(Goal of the exercise) With the line containing "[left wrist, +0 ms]" as the starting point, write out each line exactly through the final line of the listing, both ends included.

(Dataset extract)
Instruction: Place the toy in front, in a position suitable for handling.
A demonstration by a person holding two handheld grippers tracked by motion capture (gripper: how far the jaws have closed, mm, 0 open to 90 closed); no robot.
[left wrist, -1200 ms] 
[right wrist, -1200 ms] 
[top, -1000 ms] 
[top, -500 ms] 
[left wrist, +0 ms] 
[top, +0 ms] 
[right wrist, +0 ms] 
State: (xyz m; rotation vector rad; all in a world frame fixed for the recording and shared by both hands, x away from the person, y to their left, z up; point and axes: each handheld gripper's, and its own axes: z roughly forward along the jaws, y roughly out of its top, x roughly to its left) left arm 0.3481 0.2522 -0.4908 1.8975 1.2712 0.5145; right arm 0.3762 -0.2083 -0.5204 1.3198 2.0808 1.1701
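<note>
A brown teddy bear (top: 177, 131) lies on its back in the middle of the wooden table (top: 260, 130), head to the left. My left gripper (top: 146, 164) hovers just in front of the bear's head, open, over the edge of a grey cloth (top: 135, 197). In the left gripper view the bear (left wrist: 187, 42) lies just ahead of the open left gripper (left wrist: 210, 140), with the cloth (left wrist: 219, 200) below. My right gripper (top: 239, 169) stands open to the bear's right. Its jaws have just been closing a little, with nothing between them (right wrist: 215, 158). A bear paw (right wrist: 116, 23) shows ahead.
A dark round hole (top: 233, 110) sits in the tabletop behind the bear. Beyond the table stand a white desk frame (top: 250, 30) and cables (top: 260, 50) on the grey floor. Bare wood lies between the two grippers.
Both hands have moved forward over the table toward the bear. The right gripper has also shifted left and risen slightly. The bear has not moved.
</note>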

(Task result)
[left wrist, +0 ms] 
[top, +0 ms] 
[right wrist, +0 ms] 
State: (xyz m; rotation vector rad; all in a world frame fixed for the recording and shared by both hands, x away from the person, y to their left, z up; point and axes: each handheld gripper's, and its own axes: z roughly forward along the jaws, y roughly out of its top, x roughly to its left) left arm 0.3481 0.2522 -0.4908 1.8975 1.2712 0.5145; right arm 0.3762 -0.2083 -0.5204 1.3198 2.0808 1.1701
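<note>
A brown teddy bear (top: 177, 131) lies on its back in the middle of the wooden table (top: 260, 130), head to the left. My left gripper (top: 146, 164) hovers just in front of the bear's head, open, over the edge of a grey cloth (top: 135, 197). In the left gripper view the bear (left wrist: 187, 42) lies just ahead of the open left gripper (left wrist: 210, 140), with the cloth (left wrist: 219, 200) below. My right gripper (top: 239, 169) stands open to the bear's right. Its jaws have just been closing a little, with nothing between them (right wrist: 215, 158). A bear paw (right wrist: 116, 23) shows ahead.
A dark round hole (top: 233, 110) sits in the tabletop behind the bear. Beyond the table stand a white desk frame (top: 250, 30) and cables (top: 260, 50) on the grey floor. Bare wood lies between the two grippers.
Both hands have moved forward over the table toward the bear. The right gripper has also shifted left and risen slightly. The bear has not moved.
</note>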

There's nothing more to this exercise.